§ Records supplied
_ _ _ _ _

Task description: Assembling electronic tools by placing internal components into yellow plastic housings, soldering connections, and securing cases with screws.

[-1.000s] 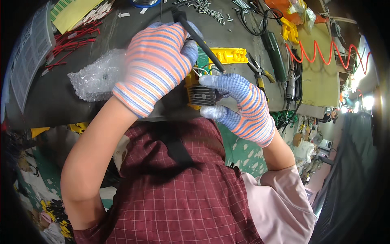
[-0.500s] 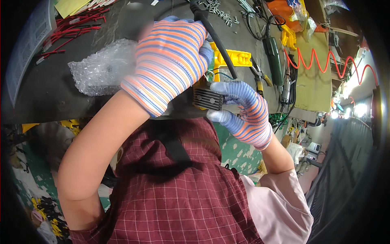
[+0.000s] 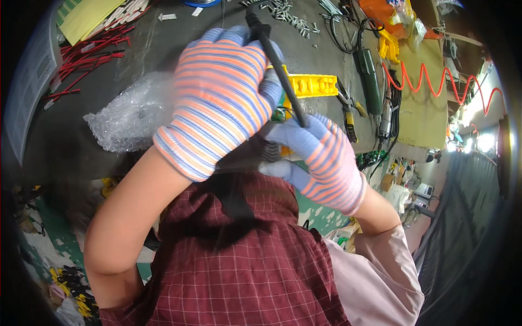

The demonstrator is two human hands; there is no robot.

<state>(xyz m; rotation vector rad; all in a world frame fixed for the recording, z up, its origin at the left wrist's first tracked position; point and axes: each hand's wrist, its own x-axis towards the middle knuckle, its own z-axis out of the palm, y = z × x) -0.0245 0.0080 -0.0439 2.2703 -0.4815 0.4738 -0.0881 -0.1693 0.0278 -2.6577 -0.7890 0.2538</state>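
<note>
My left hand (image 3: 220,92), in a striped knit glove, is closed, its fingers curled beside a thick black cable (image 3: 280,70). What lies inside its grip is mostly hidden. Below its thumb shows part of a green circuit board (image 3: 280,113) with wires. My right hand (image 3: 326,160), gloved alike, pinches a black finned heat sink (image 3: 270,151) between thumb and fingers. The cable slants down to the right hand's fingers. A yellow plastic housing (image 3: 312,85) lies just beyond, between the hands.
Bubble wrap (image 3: 130,114) lies left of my left hand. Red wires (image 3: 89,57) and a yellow pad (image 3: 87,19) are farther left. Screws (image 3: 291,16) are scattered at the back. Pliers (image 3: 349,108), a dark green tool (image 3: 368,81) and a red coiled hose (image 3: 424,81) are right.
Both hands have come slightly nearer to me. The right fingers have closed over the heat sink, which has turned and shows less of its face. The cable's lower end has shifted left and nearer.
</note>
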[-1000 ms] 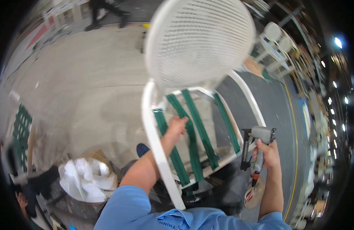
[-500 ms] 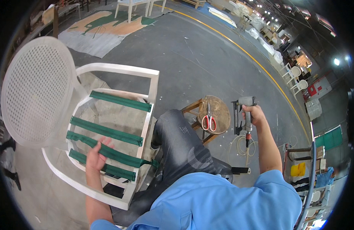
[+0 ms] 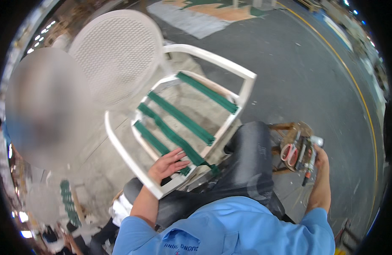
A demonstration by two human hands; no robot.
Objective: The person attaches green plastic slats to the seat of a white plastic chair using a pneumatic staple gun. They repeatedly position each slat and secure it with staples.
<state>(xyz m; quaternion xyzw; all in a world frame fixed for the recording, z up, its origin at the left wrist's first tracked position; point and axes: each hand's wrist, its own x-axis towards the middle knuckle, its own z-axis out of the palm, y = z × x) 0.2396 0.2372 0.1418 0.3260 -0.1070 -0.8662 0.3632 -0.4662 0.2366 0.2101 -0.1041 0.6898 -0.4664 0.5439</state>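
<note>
Gripping partly hidden, blurred, probably metal nail gun (image 3: 311, 160) in right hand (image 3: 320, 156); spreading left hand (image 3: 165, 165) by flat green webbing (image 3: 174, 137).

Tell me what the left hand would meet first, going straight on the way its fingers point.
The left hand would probably meet the green strap with the loose end first, as it lies just ahead. Depth is unclear here, so the hand might pass over it instead.

Light blue shirt (image 3: 264, 219), short sleeves (image 3: 135, 236) ending above the elbows, dark lettering (image 3: 181, 246) across one side of the chest. Dark grey trousers (image 3: 250, 165), denim-like, paler worn patches on the thigh. Left hand (image 3: 166, 165) and right hand (image 3: 321, 158) bare, forearms uncovered.
</note>
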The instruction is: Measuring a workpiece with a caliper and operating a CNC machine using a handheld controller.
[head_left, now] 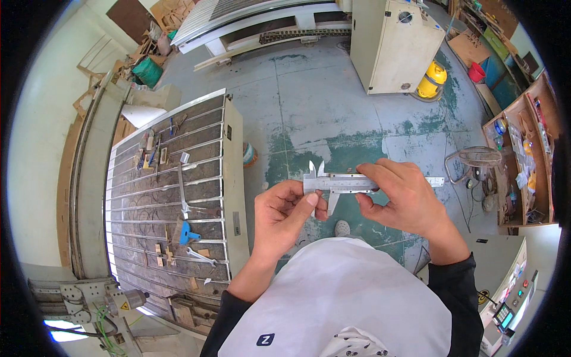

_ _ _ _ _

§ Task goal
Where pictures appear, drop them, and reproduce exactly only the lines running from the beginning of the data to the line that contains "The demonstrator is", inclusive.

§ Exercise response
Task description: Assembling electronic tools by placing internal components into yellow plastic housings, soldering connections, and securing cases with screws.

[-1.000s] 
[-0.500s] 
[+0.000s] 

The demonstrator is two human hands; there is no robot.

The answer has been fully written out.